La première semaine de juillet est particulière : elle donne une indication sur la météo des semaines suivantes
Début juillet, un phénomène bien connu des climatologues peut donner une première indication sur la tendance qui dominera le reste de l'été.
La météo est sur toutes les lèvres. Après deux épisodes de canicule précoces qui ont déjà frappé la France, beaucoup se demandent si le reste de l'été sera du même acabit ou si un changement est enfin en vue. Les prévisions à plusieurs semaines restent très incertaines, mais les météorologues savent qu'il existe une période particulière : les dix premiers jours de juillet. Sans permettre de prédire l'avenir, elle peut donner une indication sur la tendance des semaines suivantes.
La raison se joue à plusieurs kilomètres au-dessus de nos têtes. À cette époque de l'année, le courant-jet, ce puissant ruban de vents qui dirige les perturbations sur l'Europe, a parfois tendance à se stabiliser. Lorsqu'il conserve la même position pendant plusieurs jours, les grands régimes météorologiques changent moins facilement. Un anticyclone peut alors s'installer durablement et favoriser des journées chaudes et sèches, tandis qu'un flux venu de l'Atlantique peut maintenir un temps plus frais et plus perturbé. Ce n'est pas une certitude, mais une configuration qui augmente les chances de voir le même type de météo se prolonger.

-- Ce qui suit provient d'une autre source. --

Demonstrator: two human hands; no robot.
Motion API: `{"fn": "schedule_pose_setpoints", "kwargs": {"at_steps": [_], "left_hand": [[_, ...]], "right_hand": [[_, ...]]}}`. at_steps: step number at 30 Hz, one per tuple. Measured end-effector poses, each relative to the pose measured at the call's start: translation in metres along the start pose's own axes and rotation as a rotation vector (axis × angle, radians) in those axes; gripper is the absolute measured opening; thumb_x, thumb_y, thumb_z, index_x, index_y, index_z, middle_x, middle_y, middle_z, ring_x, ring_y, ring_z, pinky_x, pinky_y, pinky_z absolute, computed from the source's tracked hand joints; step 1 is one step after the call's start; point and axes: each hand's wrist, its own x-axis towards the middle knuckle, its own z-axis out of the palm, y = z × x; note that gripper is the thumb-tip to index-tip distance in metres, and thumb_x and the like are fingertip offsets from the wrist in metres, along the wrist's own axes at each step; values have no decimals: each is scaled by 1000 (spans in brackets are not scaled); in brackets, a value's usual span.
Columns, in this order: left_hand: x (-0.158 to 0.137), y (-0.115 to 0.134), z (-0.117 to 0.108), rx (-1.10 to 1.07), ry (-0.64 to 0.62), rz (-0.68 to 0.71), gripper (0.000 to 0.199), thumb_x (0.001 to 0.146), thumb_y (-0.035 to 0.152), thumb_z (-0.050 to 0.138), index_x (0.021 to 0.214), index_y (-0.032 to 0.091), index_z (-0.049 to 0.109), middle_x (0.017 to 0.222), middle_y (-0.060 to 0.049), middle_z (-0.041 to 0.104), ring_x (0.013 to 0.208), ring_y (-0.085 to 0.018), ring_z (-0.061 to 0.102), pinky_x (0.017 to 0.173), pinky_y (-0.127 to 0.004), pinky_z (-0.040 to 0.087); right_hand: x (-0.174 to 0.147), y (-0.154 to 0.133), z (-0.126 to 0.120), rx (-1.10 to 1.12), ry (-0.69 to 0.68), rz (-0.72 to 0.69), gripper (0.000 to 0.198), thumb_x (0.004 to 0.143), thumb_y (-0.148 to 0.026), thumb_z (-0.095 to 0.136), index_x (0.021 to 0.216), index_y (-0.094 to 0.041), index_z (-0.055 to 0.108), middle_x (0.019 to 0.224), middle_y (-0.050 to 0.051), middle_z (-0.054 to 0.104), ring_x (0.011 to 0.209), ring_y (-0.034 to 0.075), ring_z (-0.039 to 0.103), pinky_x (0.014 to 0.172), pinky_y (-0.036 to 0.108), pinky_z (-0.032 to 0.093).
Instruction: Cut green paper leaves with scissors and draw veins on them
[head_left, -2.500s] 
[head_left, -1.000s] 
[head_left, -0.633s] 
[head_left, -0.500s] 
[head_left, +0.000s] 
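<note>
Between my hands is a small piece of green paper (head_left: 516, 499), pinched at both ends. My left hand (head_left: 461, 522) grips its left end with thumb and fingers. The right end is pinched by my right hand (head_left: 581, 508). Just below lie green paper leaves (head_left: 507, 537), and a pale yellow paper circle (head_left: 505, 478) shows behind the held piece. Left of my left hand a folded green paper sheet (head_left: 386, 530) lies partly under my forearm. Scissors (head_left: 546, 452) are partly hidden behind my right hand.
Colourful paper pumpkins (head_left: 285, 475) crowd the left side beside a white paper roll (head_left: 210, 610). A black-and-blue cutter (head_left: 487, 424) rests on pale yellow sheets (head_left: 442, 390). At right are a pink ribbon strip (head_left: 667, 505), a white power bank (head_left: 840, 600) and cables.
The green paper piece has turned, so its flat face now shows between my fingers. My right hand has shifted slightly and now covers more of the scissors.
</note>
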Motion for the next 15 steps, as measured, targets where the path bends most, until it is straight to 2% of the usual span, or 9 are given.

Cette particularité est d'ailleurs connue depuis des siècles. Bien avant les satellites et les modèles numériques, les habitants d'Europe centrale avaient remarqué que le temps observé au début du mois de juillet se prolongeait souvent pendant plusieurs semaines. De cette observation est née la règle des "Sept Dormants", une tradition populaire longtemps considérée comme du folklore. Aujourd'hui, les climatologues y voient surtout la traduction d'un phénomène bien réel : c'est souvent à cette période que les grandes circulations atmosphériques prennent leur place pour une bonne partie du cœur de l'été.
Si cette règle est surtout vérifiée en Allemagne, le phénomène atmosphérique qui l'explique concerne toute l'Europe occidentale. Les masses d'air et les centres de hautes ou de basses pressions ne s'arrêtent pas aux frontières. Lorsqu'un vaste anticyclone s'installe début juillet, il peut influencer la météo française pendant plusieurs semaines. À l'inverse, un courant océanique plus dynamique peut favoriser un temps plus frais et plus perturbé. Les régions méditerranéennes restent toutefois un peu à part, car elles répondent à des mécanismes climatiques spécifiques.
Cela ne signifie pas que la météo de tout l'été est déjà écrite. Des épisodes orageux, des décrochages d'air frais ou, au contraire, de nouvelles vagues de chaleur peuvent toujours modifier la situation. Mais si les conditions observées en cette première semaine de juillet ont tendance à se maintenir, elles pourraient donner un premier indice sur la suite de la saison. Or, pour le moment, le temps reste globalement chaud sur une grande partie de la France. Après deux canicules déjà enregistrées depuis le début de l'été, cette évolution sera suivie de près dans les prochains jours afin de savoir si cette chaleur durable s'installe ou si un changement de régime météo se dessine.